> EXERCISE DETAILS: Using the records below, output the stretch that opens with the line containing "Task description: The" and closes with the line containing "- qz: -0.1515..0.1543", exactly and including both lines, with nothing more.

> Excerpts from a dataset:
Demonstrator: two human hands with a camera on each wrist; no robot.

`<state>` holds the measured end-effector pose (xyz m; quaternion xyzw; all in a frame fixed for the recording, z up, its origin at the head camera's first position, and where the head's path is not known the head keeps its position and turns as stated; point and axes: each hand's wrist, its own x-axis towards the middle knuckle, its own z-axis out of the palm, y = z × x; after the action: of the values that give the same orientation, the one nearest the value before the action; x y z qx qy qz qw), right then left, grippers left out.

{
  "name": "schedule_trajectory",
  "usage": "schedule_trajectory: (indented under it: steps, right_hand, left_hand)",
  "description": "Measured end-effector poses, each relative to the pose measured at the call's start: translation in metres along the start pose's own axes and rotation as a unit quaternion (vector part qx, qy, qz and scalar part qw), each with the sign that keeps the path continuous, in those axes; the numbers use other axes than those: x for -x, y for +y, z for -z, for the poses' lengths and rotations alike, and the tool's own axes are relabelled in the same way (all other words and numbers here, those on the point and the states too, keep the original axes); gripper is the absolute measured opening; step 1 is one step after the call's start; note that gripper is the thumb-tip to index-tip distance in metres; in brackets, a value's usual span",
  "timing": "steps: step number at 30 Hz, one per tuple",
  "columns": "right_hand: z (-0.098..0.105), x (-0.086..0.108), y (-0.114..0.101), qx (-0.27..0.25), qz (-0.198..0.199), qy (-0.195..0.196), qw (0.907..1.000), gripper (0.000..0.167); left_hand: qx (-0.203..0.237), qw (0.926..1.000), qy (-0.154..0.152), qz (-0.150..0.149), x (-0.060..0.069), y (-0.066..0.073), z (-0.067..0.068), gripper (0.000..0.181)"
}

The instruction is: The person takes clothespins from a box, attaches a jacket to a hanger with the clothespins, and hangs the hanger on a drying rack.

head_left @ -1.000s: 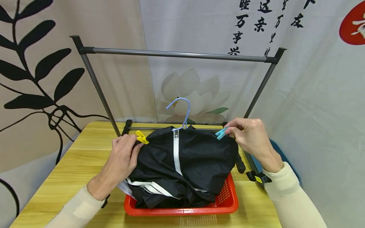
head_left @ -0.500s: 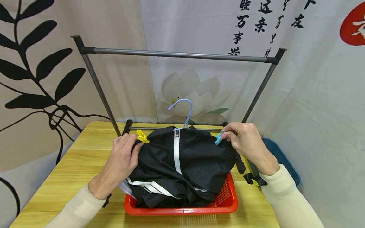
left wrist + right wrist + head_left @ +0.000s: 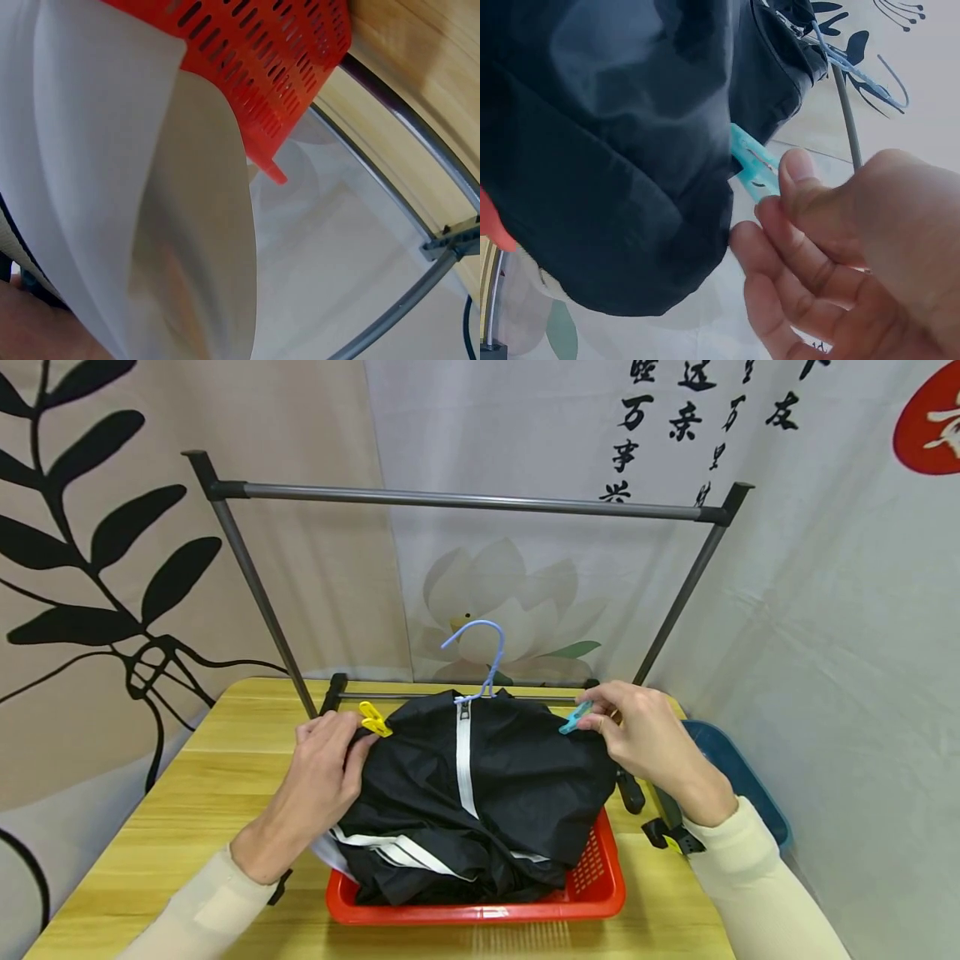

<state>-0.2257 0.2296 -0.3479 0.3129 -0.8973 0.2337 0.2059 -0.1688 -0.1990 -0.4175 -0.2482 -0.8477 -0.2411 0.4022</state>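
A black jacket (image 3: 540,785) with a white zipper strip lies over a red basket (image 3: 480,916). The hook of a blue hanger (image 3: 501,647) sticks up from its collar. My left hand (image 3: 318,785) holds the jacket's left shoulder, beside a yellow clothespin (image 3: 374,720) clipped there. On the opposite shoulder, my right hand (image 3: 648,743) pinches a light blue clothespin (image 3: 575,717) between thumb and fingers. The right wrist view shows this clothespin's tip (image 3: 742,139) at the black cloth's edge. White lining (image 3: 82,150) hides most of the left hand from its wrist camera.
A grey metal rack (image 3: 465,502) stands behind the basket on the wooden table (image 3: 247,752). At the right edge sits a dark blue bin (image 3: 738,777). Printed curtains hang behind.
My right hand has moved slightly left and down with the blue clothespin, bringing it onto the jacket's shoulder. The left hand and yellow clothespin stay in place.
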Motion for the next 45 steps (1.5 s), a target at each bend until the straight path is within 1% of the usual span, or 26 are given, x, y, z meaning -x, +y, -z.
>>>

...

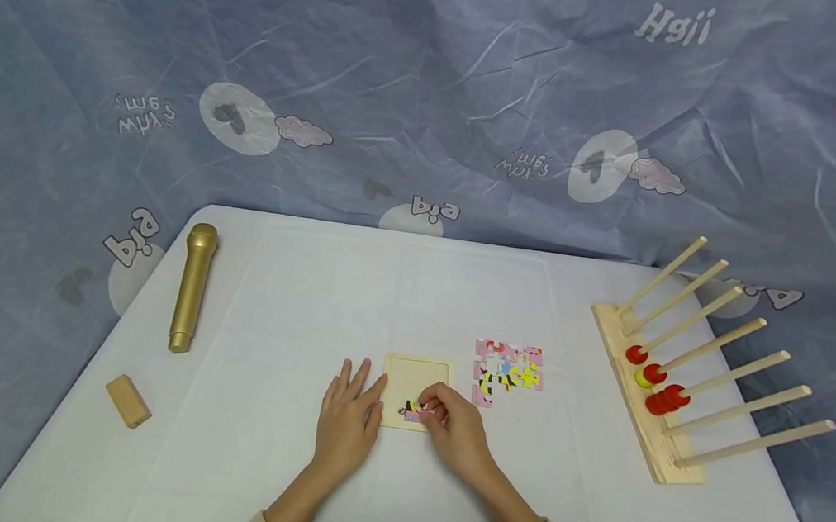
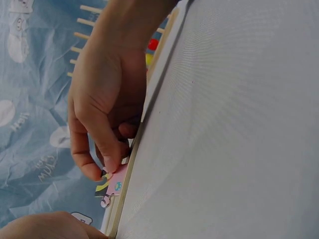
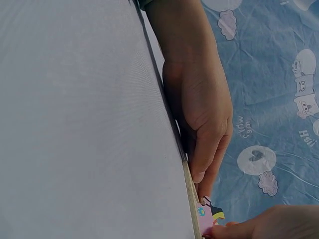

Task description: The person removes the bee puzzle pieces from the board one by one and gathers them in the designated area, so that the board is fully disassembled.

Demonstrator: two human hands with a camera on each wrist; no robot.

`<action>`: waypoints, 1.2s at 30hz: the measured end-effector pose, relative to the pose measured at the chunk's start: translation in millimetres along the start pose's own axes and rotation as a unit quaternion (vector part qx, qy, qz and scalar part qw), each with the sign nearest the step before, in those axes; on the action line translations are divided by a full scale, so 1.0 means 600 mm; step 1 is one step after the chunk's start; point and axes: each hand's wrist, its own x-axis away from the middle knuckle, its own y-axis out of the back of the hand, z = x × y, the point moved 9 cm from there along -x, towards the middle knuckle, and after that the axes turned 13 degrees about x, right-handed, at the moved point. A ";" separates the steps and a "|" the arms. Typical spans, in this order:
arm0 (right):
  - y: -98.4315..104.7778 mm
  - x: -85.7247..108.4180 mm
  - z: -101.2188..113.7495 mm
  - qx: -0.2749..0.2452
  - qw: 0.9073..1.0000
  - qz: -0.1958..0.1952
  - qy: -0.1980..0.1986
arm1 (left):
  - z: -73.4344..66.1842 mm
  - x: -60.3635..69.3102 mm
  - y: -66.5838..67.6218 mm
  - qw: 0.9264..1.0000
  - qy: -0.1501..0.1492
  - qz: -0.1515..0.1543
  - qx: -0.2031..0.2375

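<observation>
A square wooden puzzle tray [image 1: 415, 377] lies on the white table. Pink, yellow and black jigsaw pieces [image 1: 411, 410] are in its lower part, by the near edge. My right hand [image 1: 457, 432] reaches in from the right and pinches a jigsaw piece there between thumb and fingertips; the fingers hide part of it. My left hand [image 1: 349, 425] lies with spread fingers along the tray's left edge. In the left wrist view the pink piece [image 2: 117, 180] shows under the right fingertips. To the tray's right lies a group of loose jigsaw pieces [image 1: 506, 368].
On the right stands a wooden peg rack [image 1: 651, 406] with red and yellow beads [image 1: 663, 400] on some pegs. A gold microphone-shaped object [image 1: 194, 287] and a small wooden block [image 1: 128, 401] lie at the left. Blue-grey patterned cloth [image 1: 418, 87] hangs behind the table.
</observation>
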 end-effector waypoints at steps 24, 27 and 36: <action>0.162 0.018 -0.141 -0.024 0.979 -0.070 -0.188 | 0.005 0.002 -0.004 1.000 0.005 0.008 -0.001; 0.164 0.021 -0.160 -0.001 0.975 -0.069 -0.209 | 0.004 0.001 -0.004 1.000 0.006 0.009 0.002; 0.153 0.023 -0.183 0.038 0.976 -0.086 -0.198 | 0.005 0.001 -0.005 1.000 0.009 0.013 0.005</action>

> RESPONSE AREA:
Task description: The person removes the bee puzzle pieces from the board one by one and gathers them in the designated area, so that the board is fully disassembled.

Demonstrator: two human hands with a camera on each wrist; no robot.

`<action>`: waypoints, 1.2s at 30hz: the measured end-effector pose, relative to the pose measured at the chunk's start: translation in millimetres along the start pose's own axes and rotation as a unit quaternion (vector part qx, qy, qz and scalar part qw), each with the sign nearest the step before, in those axes; on the action line translations are divided by a full scale, so 1.0 means 600 mm; step 1 is one step after the chunk's start; point and axes: each hand's wrist, its own x-axis away from the middle knuckle, its own y-axis out of the back of the hand, z = x × y, the point moved 9 cm from there along -x, towards the middle knuckle, and after that the axes turned 13 degrees about x, right-handed, at the moved point. A ";" separates the steps and a "|" the arms. Typical spans, in this order:
arm0 (right):
  - y: -98.4315..104.7778 mm
  - x: -85.7247..108.4180 mm
  - z: -101.2188..113.7495 mm
  - qx: -0.2749..0.2452
  - qw: 0.9073..1.0000
  - qz: -0.1958..0.1952
  - qy: -0.1980..0.1986
arm1 (left):
  - z: -73.4344..66.1842 mm
  - x: -60.3635..69.3102 mm
  - y: -66.5838..67.6218 mm
  - qw: 0.9264..1.0000
  - qy: -0.1501..0.1492
  - qz: -0.1515..0.1543

The answer has been supplied in full.